The selection of elements (Msel, Fig. 1, right) still improves the result: this selection is almost perfect for clusters 2 and 4, and for the largest part of cluster 1. Cluster 3 is more problematic and we never managed to get a better result for it. Interestingly, as can be already noticed on the Mfull result and much more clearly on the Msel result, this cluster (IC 4651) is mixed with cluster 1 (M 67) on the same substructures of the tree. This means that we are not able to separate these two open clusters, indicating that they probably have very similar chemical compositions (see Sect. 5). Many smaller groups are also well reconstructed clearly better than for Mfull.

To quantify the quality of the classifications and compare them, we present in Appendix B contingency tables with recall and precision estimators for the four biggest open clusters M 67, NGC 6705, IC 4651, and NGC 2632. The other clusters have less than 8 members so that these indicators are not very much reliable. The recall (or sensitivity) is the fraction of stars of an open cluster (true class) that are retrieved in the same group. The precision is the fraction of stars of a group that are members of the same open cluster. Since we are interested in reconstituting families of stars belonging to the same open cluster, our main criterion is the recall estimator.

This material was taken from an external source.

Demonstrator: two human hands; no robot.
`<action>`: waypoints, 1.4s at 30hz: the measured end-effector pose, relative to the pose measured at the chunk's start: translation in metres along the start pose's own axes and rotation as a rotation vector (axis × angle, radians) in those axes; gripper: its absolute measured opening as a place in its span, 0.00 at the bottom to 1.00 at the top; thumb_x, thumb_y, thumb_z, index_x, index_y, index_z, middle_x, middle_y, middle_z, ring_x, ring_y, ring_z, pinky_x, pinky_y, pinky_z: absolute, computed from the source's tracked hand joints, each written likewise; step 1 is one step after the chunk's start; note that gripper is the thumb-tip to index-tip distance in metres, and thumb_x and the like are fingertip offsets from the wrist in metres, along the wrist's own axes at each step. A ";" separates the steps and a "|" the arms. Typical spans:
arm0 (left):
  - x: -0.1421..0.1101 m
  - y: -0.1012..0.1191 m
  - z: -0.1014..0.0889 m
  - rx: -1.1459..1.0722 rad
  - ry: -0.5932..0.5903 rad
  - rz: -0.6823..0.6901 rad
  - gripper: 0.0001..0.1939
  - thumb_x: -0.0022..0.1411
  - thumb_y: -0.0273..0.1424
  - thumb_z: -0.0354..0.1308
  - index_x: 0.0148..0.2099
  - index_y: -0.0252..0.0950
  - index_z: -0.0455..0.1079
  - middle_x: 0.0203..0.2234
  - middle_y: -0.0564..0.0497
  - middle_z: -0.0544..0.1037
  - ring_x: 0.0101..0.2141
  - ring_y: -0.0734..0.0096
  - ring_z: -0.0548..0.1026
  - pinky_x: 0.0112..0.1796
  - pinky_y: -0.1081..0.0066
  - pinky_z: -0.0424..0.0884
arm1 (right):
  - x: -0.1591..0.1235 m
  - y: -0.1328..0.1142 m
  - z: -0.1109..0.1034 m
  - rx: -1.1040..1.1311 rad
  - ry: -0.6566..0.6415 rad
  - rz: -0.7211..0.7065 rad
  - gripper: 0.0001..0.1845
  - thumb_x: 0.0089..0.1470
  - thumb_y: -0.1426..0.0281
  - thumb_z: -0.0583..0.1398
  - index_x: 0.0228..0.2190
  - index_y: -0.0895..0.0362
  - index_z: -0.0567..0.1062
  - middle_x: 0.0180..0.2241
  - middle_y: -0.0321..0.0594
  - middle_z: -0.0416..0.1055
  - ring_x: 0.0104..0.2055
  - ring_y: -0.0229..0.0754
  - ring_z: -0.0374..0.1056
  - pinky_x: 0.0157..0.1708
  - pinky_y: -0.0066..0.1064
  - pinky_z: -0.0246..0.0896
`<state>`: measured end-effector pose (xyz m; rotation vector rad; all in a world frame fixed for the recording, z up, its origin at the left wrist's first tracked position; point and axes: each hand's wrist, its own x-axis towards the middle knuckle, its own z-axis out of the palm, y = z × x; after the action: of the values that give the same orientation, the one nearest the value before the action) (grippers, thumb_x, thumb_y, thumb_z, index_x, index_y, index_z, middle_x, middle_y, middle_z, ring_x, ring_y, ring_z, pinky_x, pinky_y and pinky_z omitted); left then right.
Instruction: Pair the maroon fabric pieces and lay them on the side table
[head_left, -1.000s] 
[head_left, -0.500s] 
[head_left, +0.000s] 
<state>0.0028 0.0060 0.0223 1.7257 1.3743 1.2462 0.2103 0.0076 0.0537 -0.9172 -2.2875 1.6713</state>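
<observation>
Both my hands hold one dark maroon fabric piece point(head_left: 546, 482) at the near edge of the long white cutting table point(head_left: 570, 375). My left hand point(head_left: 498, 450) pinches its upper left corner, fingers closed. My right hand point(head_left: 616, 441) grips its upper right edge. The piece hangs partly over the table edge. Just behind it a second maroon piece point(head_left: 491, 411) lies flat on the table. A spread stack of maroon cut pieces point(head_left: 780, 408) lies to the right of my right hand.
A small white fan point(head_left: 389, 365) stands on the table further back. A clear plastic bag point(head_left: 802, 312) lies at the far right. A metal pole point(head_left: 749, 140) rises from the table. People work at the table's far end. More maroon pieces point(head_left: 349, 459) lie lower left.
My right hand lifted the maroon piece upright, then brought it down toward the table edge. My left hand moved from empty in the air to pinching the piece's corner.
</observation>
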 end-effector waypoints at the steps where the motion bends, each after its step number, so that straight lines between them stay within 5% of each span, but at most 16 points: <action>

There are more stars of the biggest open cluster outside the defined groups (situated at individual branches) for Sfull (Table B.1) than for Msel (Table B.3) or Mfull (Table B.2) because in this case (Sfull) the chemical abundances were not computed to minimize differences due to the evolutionary stages; dwarfs and giants from the same open clusters end up in different families as shown in the Sfull tree in Fig. 1. This is reflected in the recall values, which are higher for Msel. The precision is more difficult to interpret. For instance the group corresponding to the open cluster M 67 contains more stars of other open clusters (not shown in the Tables) in Msel than in Sfull, even though it has most of its stars in Msel. However, the precision looks slightly better for Msel than for Sfull and Mfull seems even slightly better. Globally, we want to maximize recall and precision values and Msel seems to have the best balance.

thumbnail Fig. 2.

Tree obtained with the NJ tree estimation method for 183 stars from 33 clusters calibrated using M 67 with abundances from 8 elements. Otherwise same as Fig. 1.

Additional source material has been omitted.